Home Europe Georgia: Family Values Law Curbs LGBT Rights, Bans Gender Transitions

Georgia: Family Values Law Curbs LGBT Rights, Bans Gender Transitions

Georgia

Georgian parliamentary speaker Shalva Papuashvili said in a Facebook post on Thursday that he had signed into law a “family values” bill curbing LGBT rights. This was just weeks before a high-stakes parliamentary election.

Lawmakers from the ruling Georgian Dream party last month approved the bill. This bill bans gender transitions and could outlaw pride marches and displays of the LGBT rainbow flag. The party says the law is necessary to protect Georgia’s Orthodox Christian church from outsiders.

President Salome Zourabichvili, a critic of the ruling party, had refused to sign the bill into law. Georgian Dream and its allies in parliament had enough seats to overcome her opposition.
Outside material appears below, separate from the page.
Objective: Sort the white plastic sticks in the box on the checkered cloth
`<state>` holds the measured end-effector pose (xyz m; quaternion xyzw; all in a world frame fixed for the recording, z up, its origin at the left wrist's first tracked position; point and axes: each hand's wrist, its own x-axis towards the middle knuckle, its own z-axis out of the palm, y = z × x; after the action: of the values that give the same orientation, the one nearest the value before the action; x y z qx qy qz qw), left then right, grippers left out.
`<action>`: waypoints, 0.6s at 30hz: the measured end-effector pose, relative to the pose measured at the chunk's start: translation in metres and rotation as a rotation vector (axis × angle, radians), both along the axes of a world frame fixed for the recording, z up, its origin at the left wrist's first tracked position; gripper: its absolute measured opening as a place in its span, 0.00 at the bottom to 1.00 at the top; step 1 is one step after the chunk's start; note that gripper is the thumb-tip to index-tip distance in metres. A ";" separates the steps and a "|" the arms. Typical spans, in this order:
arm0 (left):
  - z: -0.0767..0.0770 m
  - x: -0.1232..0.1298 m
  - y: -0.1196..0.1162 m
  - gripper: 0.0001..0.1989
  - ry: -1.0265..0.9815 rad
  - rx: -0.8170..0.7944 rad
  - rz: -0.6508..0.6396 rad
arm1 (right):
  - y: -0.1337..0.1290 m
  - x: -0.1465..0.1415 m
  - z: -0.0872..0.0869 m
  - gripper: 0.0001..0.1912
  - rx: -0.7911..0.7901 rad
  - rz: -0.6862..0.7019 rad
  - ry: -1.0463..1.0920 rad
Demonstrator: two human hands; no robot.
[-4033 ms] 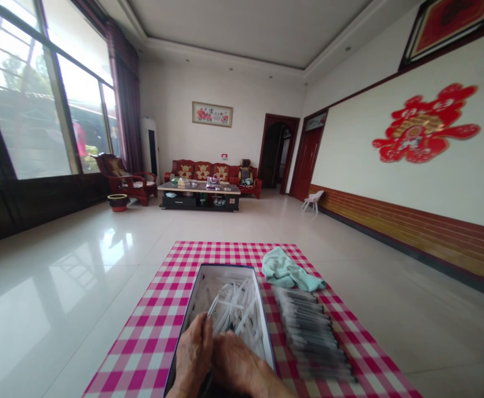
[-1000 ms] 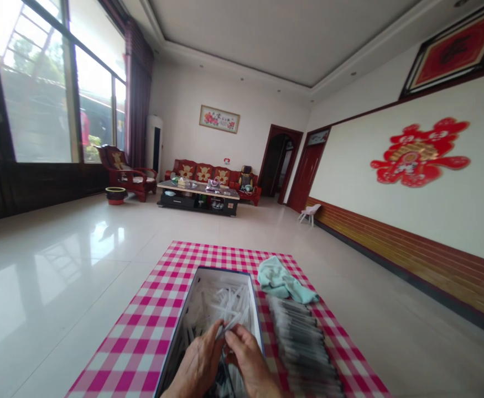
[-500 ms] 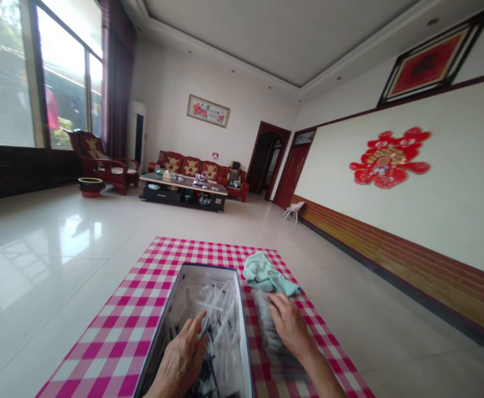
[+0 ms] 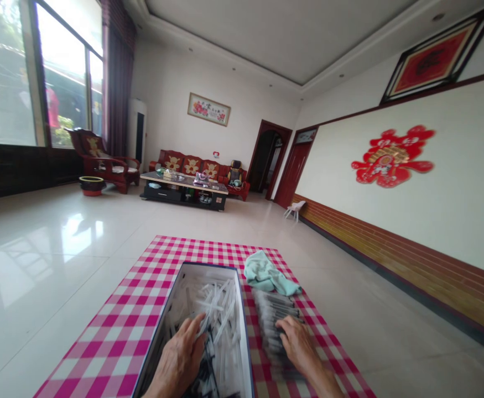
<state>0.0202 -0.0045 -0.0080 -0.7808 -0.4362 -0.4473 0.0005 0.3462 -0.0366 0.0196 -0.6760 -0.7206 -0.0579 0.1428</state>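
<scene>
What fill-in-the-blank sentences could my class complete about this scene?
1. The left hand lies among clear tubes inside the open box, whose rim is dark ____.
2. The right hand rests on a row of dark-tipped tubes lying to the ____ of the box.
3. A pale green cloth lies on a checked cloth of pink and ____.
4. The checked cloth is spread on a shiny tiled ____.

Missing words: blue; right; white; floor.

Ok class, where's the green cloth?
In the head view, the pale green cloth lies on the checked mat, right of the open box, just beyond the stacked tubes.
</scene>
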 end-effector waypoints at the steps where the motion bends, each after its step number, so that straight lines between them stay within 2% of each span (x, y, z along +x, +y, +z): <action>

Georgian LGBT activists say that the law is an attempt by the Georgian Dream party to boost support among conservative voters ahead of the Oct. 26 election, in which the party is seeking an unprecedented fourth term in power.

Criticism For The Bill

Some Western countries have criticised the bill, casting it as part of what they say is a turn towards authoritarianism and alignment with Russia in a country that had mainly leaned towards the West since the breakup of the Soviet Union.
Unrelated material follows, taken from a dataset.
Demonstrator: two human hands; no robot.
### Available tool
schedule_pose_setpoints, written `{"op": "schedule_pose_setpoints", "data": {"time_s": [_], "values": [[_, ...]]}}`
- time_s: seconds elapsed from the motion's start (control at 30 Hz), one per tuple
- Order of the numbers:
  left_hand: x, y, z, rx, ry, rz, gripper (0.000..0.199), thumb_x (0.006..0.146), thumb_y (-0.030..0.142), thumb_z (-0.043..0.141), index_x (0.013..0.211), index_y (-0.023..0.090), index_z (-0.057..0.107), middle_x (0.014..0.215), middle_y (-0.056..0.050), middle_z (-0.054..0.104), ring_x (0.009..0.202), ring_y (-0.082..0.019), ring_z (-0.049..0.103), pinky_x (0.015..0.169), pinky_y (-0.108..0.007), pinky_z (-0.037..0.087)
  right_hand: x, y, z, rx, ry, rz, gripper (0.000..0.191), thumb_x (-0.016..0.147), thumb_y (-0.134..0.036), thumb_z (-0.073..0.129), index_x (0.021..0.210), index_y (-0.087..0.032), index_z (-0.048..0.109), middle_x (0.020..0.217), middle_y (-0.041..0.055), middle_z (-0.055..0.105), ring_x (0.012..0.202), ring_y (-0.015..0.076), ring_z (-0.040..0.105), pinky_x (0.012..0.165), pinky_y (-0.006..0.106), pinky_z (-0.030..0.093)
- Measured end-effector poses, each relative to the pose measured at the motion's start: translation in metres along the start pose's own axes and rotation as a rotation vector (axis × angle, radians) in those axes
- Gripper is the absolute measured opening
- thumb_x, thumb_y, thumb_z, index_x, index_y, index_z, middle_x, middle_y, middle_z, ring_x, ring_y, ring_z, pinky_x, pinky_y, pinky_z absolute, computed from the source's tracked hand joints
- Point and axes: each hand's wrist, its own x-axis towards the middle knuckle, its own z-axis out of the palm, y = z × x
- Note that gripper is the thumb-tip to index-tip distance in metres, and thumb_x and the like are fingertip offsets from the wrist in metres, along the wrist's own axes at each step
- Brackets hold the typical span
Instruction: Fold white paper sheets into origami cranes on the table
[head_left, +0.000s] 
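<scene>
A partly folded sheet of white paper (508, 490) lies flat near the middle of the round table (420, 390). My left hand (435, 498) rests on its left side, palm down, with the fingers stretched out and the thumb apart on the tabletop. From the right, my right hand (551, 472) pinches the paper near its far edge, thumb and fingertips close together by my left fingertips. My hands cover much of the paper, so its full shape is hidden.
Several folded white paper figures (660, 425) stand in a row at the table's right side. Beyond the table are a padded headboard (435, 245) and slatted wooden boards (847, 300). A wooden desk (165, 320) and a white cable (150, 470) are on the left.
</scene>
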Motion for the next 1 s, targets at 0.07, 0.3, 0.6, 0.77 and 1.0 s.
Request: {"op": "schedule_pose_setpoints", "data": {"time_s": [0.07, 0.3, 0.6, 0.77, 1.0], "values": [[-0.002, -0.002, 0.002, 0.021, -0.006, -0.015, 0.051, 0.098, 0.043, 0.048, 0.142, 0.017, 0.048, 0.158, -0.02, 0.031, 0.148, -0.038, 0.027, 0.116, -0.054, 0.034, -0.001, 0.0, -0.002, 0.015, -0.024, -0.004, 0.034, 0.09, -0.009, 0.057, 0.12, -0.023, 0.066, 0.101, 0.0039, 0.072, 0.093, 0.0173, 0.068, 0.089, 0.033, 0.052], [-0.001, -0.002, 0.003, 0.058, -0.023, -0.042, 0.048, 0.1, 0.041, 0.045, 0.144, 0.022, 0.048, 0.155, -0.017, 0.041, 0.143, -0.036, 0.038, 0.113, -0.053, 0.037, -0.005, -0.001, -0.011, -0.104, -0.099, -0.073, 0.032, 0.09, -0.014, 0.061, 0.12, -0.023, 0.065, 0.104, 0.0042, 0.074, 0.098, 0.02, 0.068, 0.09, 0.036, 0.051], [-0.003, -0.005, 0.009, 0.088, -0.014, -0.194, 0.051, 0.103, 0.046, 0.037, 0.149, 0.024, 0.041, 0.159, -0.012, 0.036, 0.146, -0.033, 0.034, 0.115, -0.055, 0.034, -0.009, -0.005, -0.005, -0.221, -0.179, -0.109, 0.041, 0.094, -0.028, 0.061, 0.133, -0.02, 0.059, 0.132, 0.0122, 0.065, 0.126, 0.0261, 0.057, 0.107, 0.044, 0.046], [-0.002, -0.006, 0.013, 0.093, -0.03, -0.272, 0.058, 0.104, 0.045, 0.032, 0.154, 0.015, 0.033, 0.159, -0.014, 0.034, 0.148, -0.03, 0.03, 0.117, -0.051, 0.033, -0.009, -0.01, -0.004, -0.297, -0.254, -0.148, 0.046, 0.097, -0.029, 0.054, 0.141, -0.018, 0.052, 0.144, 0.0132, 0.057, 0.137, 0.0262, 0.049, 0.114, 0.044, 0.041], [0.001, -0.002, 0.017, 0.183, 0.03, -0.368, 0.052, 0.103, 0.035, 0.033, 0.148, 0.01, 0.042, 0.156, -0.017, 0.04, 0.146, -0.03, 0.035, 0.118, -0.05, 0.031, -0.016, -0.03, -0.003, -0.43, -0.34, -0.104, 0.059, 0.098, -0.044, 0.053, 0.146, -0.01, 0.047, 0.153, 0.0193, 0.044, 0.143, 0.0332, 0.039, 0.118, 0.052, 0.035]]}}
Nitin A Gokhale WhatsApp Channel

Opinion polls show that Georgian Dream remains the country’s most popular single party against a divided opposition, though it has lost ground since 2020, when it won almost 50% of the vote and a narrow majority in parliament.

Relations With Russia

Georgian Dream, founded by the country’s richest man, has also enacted a law requiring groups that receive funding from abroad to register as foreign agents. Its opponents say it is modelled on legislation used to criminalise dissent in Russia.
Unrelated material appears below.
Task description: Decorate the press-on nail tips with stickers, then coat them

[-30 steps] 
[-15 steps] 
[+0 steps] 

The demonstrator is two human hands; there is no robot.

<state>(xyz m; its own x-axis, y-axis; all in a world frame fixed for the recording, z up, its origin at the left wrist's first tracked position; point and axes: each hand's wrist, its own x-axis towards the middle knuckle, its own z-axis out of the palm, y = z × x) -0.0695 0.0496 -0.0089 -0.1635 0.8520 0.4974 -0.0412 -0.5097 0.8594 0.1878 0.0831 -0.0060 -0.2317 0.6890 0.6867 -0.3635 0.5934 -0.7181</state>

Relations with Moscow have overshadowed politics for decades in Georgia, which has been a candidate to join NATO and the EU.

Moscow supports separatists in two ethnic regions who broke away from Tbilisi’s rule in wars in the 1990s, and Russian forces defeated Georgia in a brief war in 2008. Georgian Dream argues that its opponents would bring a return to war, and says it would pursue more stable relations with Russia.